** ABOUT THIS EXERCISE **
Where a line below holds the string "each", count it; then give the total without any other words.

** DATASET SECTION **
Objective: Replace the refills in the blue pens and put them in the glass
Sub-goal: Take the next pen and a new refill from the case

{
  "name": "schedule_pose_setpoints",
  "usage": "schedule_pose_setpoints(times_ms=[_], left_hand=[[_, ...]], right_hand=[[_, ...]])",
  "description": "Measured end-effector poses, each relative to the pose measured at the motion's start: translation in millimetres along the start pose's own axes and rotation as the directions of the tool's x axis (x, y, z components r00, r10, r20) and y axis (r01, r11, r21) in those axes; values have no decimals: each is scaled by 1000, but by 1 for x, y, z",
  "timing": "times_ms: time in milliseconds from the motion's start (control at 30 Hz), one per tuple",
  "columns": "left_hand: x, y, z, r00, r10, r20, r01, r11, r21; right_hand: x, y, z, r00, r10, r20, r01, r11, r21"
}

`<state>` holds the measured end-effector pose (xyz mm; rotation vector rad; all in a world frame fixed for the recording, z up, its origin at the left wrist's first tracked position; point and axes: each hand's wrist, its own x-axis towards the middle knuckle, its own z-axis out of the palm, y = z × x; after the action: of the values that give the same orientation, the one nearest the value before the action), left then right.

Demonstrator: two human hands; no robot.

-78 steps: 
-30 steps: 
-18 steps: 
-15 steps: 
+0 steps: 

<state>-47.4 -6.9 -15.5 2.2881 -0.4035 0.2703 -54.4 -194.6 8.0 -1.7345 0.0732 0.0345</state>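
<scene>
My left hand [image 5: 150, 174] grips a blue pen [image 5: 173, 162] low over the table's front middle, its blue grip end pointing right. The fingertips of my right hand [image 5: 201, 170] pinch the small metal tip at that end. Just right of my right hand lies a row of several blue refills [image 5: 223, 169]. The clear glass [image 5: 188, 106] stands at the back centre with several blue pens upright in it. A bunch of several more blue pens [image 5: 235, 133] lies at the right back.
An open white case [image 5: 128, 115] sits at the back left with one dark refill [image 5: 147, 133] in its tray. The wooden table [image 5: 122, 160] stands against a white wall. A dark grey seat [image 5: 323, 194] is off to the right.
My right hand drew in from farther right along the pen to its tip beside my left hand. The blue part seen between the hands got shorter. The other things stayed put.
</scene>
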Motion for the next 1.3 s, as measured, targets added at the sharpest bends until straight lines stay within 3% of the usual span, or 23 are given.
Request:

** WRITTEN ANSWER **
2